== TRY IT ==
Your reply should consist only of the lines from the one holding "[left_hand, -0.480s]" to the last line of the data below, written out exactly and without pictures.

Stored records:
┏━━

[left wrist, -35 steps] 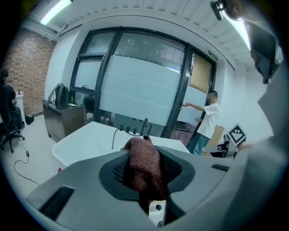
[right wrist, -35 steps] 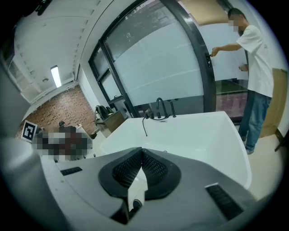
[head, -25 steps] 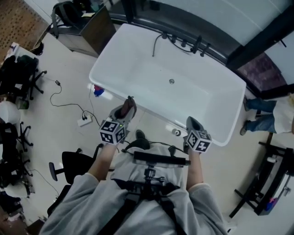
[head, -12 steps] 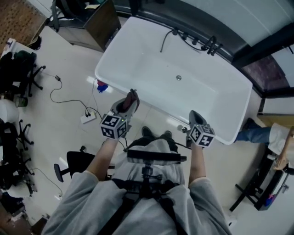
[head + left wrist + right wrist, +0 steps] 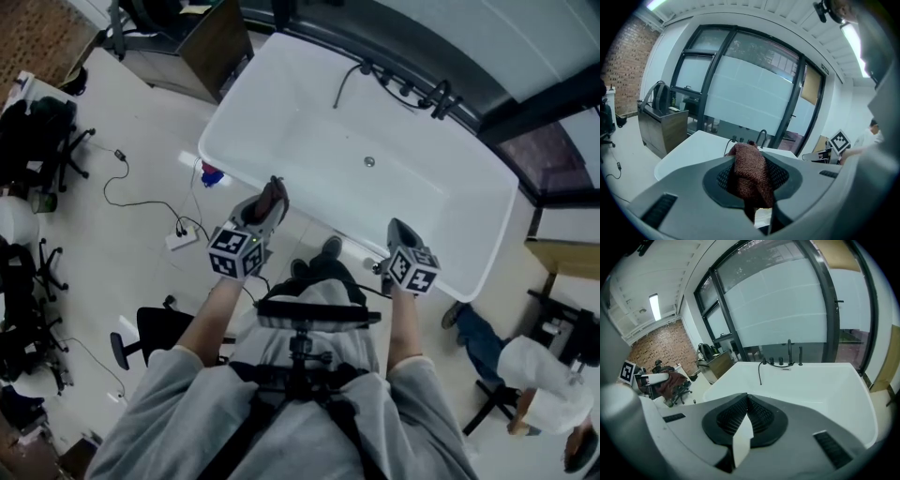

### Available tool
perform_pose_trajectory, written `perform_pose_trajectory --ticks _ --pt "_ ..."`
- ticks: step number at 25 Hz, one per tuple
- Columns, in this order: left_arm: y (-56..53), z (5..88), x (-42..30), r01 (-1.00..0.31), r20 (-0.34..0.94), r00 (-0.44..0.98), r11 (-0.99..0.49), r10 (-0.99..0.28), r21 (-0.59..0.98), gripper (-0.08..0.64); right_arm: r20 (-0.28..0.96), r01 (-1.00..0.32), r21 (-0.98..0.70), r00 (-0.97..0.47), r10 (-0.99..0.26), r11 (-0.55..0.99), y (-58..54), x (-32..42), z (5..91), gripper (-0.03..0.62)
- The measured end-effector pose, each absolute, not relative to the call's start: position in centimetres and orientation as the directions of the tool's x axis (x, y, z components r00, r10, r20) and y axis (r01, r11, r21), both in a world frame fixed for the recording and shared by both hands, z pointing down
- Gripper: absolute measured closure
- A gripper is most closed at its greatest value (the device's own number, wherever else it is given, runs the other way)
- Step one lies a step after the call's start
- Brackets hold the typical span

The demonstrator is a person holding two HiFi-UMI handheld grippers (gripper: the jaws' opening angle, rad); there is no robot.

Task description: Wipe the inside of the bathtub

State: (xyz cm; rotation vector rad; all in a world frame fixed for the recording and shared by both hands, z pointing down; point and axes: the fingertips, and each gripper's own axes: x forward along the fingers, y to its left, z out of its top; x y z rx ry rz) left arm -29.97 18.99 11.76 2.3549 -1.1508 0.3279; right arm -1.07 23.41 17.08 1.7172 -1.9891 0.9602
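The white freestanding bathtub [image 5: 281, 103] stands in front of me, its drain [image 5: 369, 161] near the middle and black taps [image 5: 412, 92] on the far rim. My left gripper [image 5: 267, 208] is shut on a reddish-brown cloth [image 5: 751, 176], held just short of the tub's near rim. In the left gripper view the cloth bulges up between the jaws. My right gripper [image 5: 397, 231] is shut with nothing in it, hovering at the near rim further right. The right gripper view shows the tub interior [image 5: 811, 385], the left gripper and the cloth [image 5: 670, 380].
A dark cabinet [image 5: 202, 47] stands past the tub's left end. Office chairs [image 5: 37, 141], a cable and power strip [image 5: 178, 241] lie on the floor at left. A small blue-red object [image 5: 212, 175] sits by the tub. A person in white [image 5: 530, 370] bends at lower right by a black stand.
Both grippers have stayed near the tub's front rim while my view shifted slightly. The person at the right has moved from beside the tub's end down to the lower right.
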Motion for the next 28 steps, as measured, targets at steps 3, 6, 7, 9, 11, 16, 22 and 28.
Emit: perform_pose_trajectory --ticks 3,6,7,9,11,16,22,28 --pt "17.4 11.7 -29.8 -0.796 0.417 0.605 -0.515 -0.678 0.318 0.46 0.638 -0.963 -0.264 -0.212 -0.74 0.049 21.4 -0.5 16.9 0.584" --pt "16.4 11.7 -29.4 -0.8 0.426 0.6 -0.515 -0.677 0.308 0.46 0.635 -0.962 -0.269 -0.218 -0.741 0.052 20.2 0.0 17.0 0.584" --pt "16.0 11.7 -29.1 -0.8 0.428 0.599 -0.517 -0.676 0.304 0.46 0.633 -0.961 -0.272 -0.22 -0.742 0.054 19.9 0.3 17.0 0.584" --pt "15.1 11.5 -28.3 -0.8 0.427 0.6 -0.521 -0.676 0.298 0.46 0.633 -0.961 -0.272 -0.218 -0.743 0.05 19.1 1.0 16.9 0.584" --pt "14.3 11.4 -27.4 -0.799 0.429 0.601 -0.524 -0.675 0.295 0.46 0.63 -0.958 -0.282 -0.219 -0.745 0.044 18.5 1.8 17.0 0.584" --pt "12.1 11.4 -24.9 -0.804 0.448 0.592 -0.523 -0.67 0.282 0.46 0.633 -0.949 -0.313 -0.241 -0.736 0.042 16.4 3.8 17.8 0.584" --pt "8.1 11.5 -23.0 -0.816 0.452 0.576 -0.512 -0.68 0.27 0.46 0.62 -0.938 -0.338 -0.284 -0.732 0.078 12.0 4.7 18.1 0.584" --pt "4.6 11.1 -20.8 -0.818 0.452 0.573 -0.513 -0.684 0.261 0.46 0.624 -0.935 -0.337 -0.313 -0.716 0.115 8.5 5.4 18.3 0.584"
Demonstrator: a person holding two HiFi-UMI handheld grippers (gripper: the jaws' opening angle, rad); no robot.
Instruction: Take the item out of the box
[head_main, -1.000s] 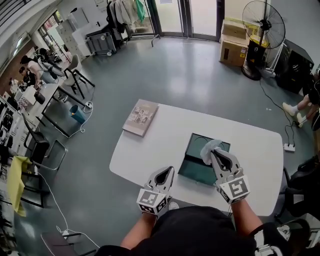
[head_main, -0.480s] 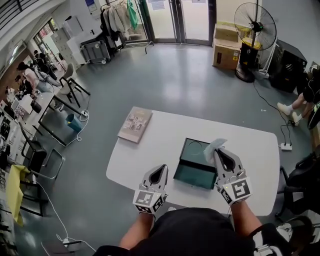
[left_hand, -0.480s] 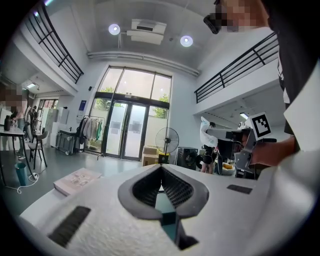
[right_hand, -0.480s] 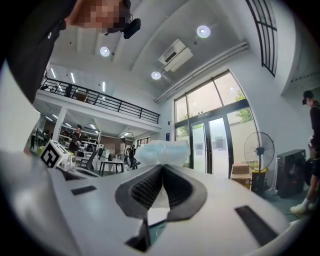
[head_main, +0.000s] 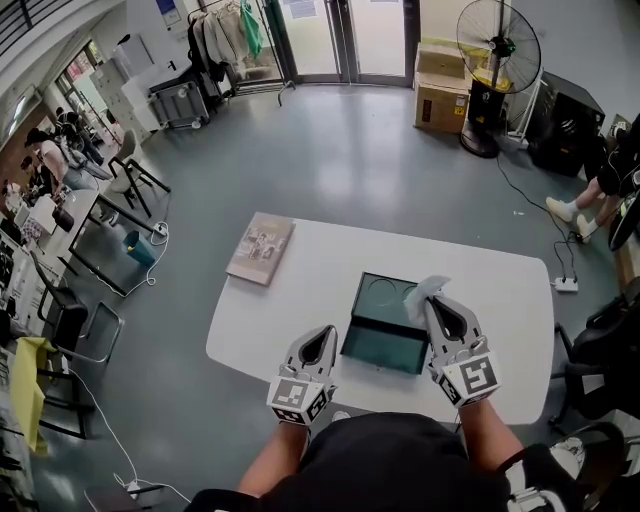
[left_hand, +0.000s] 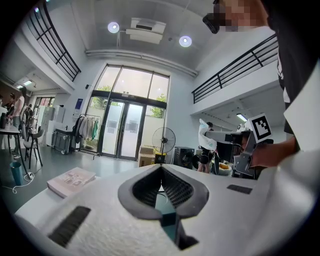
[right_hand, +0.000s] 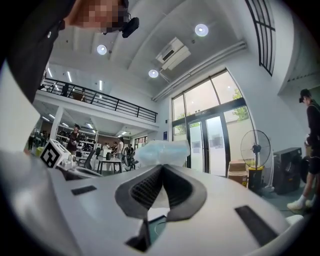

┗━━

== FINISHED EXERCISE ==
[left_hand, -0.480s] 
[right_hand, -0.480s] 
[head_main, +0.000s] 
[left_hand, +0.000s] 
[right_hand, +0.000s] 

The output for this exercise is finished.